• [WHAT YOU ARE ASKED TO DO]:
Quote, with no changes, the lines that run from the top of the material to the line with "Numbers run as", both included.

• [TASK DATA]:
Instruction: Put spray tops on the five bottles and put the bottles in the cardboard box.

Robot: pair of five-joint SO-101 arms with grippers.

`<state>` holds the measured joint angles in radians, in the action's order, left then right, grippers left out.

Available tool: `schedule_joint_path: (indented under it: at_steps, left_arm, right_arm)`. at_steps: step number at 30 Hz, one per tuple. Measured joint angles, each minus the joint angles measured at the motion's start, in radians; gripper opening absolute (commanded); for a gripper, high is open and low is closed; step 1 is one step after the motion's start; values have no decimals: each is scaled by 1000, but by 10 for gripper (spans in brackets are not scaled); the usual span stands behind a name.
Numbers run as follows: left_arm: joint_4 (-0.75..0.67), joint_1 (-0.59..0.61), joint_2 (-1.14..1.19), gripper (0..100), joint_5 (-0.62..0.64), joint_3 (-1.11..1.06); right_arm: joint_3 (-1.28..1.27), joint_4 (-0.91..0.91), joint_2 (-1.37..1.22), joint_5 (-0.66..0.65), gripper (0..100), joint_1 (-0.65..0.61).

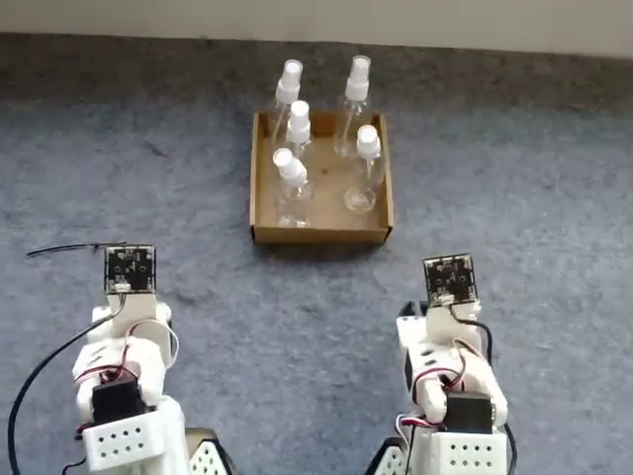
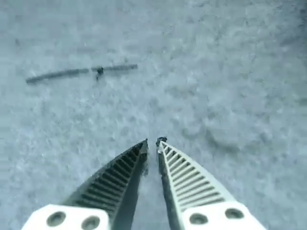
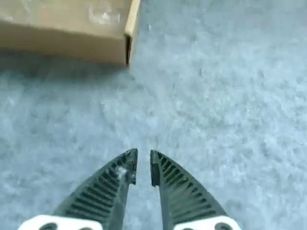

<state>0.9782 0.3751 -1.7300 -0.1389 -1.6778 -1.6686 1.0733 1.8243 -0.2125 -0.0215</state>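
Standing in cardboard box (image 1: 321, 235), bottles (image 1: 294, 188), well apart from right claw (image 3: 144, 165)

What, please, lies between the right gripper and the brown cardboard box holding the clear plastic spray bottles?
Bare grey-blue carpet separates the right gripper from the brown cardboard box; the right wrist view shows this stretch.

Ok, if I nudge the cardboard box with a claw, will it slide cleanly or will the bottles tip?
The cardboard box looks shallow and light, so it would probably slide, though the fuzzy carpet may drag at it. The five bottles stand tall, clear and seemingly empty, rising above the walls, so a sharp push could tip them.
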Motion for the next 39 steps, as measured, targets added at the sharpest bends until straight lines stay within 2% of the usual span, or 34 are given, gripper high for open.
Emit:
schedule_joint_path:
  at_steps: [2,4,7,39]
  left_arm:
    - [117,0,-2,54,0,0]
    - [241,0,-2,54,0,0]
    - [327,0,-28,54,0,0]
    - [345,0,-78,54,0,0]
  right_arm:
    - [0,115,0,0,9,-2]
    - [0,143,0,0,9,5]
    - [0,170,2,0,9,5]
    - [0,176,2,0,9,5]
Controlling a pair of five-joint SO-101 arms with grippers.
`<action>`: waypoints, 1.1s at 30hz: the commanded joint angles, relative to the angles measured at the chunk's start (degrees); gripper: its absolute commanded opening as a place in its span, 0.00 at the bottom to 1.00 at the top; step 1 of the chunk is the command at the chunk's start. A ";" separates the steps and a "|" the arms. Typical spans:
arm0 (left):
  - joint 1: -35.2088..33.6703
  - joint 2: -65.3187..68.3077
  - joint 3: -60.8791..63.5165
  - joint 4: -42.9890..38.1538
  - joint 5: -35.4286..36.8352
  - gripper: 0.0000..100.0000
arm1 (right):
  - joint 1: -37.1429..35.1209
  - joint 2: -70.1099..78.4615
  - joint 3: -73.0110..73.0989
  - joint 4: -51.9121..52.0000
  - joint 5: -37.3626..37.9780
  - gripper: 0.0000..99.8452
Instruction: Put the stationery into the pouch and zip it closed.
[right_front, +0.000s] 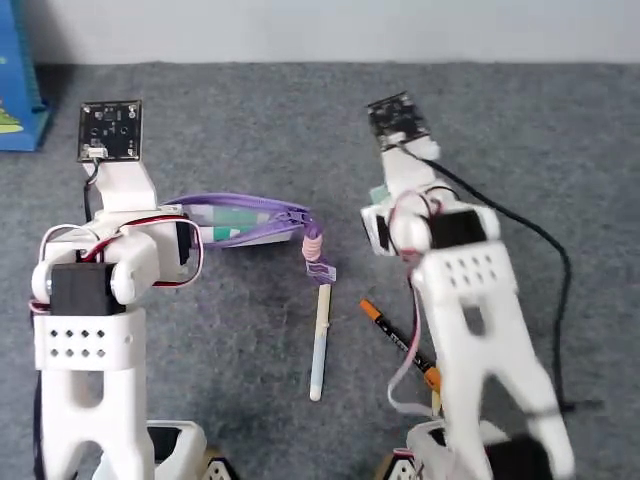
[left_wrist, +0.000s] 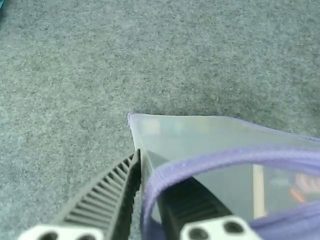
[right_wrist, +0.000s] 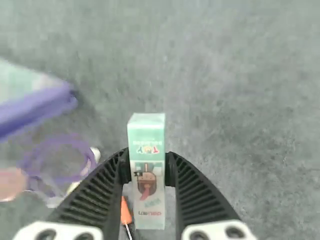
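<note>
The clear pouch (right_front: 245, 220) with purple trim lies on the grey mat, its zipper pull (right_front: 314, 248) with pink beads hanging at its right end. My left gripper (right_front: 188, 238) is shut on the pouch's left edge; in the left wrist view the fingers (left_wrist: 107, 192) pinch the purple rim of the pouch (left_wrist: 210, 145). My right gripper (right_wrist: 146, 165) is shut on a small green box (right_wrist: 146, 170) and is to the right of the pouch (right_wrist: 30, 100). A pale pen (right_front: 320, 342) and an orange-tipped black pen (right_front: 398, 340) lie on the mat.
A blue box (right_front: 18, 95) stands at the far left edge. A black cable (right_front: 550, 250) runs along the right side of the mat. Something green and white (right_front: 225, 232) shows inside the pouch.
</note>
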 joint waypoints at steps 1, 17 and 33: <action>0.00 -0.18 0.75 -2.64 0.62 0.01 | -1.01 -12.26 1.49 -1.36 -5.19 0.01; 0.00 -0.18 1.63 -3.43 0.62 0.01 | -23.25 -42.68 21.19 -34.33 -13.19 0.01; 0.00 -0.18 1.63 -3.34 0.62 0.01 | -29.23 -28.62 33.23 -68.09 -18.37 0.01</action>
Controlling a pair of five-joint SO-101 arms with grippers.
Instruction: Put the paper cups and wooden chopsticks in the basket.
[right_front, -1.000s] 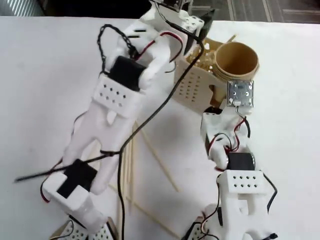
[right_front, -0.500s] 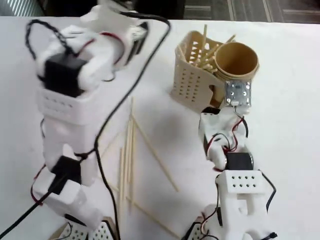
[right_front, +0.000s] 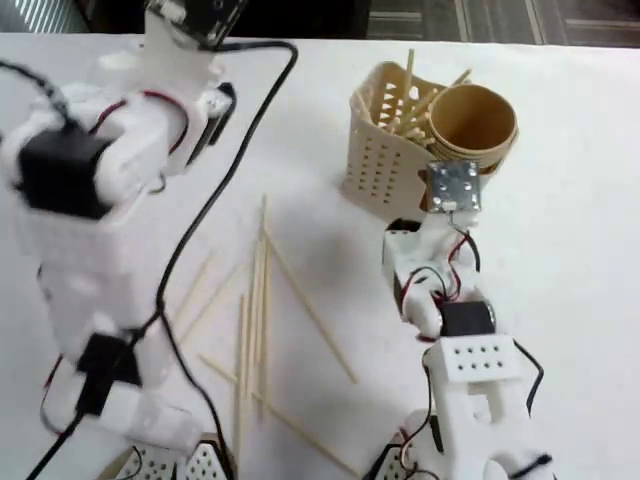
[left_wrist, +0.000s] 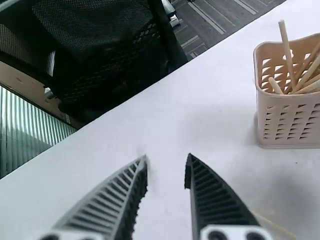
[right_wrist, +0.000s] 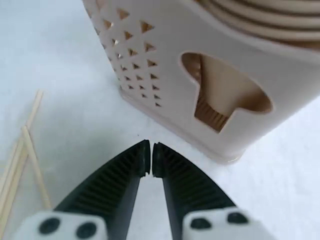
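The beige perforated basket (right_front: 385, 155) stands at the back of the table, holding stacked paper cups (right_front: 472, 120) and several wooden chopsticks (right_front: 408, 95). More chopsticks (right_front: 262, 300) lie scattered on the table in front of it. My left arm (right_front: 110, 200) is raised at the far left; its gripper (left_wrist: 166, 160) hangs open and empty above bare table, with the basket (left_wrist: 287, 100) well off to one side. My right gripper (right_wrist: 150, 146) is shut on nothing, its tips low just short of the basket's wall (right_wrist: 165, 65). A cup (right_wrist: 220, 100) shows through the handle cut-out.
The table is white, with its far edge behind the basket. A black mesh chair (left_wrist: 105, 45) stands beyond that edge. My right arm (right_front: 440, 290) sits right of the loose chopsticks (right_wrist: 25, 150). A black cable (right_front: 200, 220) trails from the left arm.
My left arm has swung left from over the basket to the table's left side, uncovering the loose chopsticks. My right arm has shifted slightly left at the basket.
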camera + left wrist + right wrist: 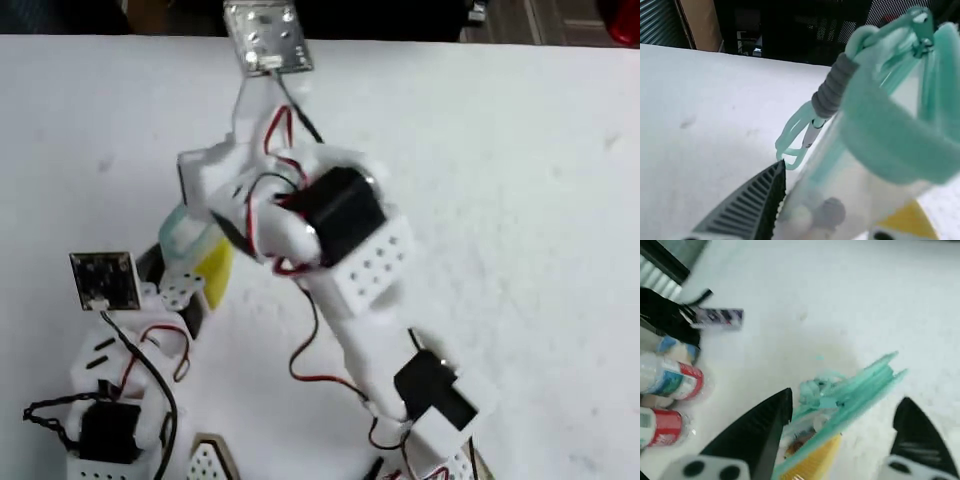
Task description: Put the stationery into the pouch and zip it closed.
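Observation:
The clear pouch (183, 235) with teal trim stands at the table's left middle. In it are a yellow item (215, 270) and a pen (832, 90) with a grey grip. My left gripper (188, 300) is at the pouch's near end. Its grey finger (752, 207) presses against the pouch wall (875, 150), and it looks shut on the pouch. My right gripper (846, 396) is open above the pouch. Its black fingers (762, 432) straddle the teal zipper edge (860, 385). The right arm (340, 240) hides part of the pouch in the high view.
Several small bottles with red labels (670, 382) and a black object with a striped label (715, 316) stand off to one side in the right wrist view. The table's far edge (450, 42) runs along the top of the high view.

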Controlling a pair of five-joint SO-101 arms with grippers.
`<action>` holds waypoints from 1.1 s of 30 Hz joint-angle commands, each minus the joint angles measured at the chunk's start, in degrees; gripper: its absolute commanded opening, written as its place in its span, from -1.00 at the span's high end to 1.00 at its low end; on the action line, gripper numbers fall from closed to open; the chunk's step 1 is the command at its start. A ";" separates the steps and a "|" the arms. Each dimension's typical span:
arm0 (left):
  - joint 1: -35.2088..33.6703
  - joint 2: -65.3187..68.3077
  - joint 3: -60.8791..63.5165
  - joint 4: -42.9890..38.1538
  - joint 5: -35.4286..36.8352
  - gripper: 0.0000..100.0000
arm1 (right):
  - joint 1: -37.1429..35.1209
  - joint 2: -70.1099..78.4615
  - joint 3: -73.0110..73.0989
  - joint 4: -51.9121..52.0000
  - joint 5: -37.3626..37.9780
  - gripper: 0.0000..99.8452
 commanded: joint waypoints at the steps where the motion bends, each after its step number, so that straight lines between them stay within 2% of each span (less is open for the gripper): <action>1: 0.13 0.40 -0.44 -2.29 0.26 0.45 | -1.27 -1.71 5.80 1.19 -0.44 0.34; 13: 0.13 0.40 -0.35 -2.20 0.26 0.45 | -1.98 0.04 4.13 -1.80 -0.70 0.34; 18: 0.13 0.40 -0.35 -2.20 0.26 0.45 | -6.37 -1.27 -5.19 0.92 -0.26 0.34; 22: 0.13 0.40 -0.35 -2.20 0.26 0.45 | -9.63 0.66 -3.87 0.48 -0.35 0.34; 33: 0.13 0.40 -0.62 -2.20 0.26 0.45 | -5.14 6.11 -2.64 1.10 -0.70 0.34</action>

• [ANSWER SPACE]:
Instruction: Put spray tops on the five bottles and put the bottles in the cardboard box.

Robot: pair of five-joint SO-101 arms with grippers.

`<state>` holds the measured joint angles in radians, in the action's order, left then right, grippers left out.

Available tool: `schedule_joint_path: (indented under it: at_steps, left_arm, right_arm)`. at_steps: step number at 30 Hz, one per tuple. Measured joint angles, each minus the joint angles measured at the motion's start, in radians; gripper opening absolute (commanded); for a gripper, high is open and low is closed; step 1 is one step after the motion's start; values have no decimals: each is scaled by 1000, but by 10 for gripper (spans in brackets are not scaled); the usual span stands behind a name.
Numbers run as follows: left_arm: joint_4 (-0.75..0.67), joint_1 (-0.59..0.61), joint_2 (-1.14..1.19), gripper (0..100), joint_5 (-0.62..0.64), joint_3 (-1.11..1.06); right_arm: joint_3 (-1.28..1.27), joint_4 (-0.91..0.91), joint_2 (-1.37..1.22), joint_5 (-0.66..0.65), gripper (0..100), joint_1 (-0.65..0.61).

The answer given here is complete.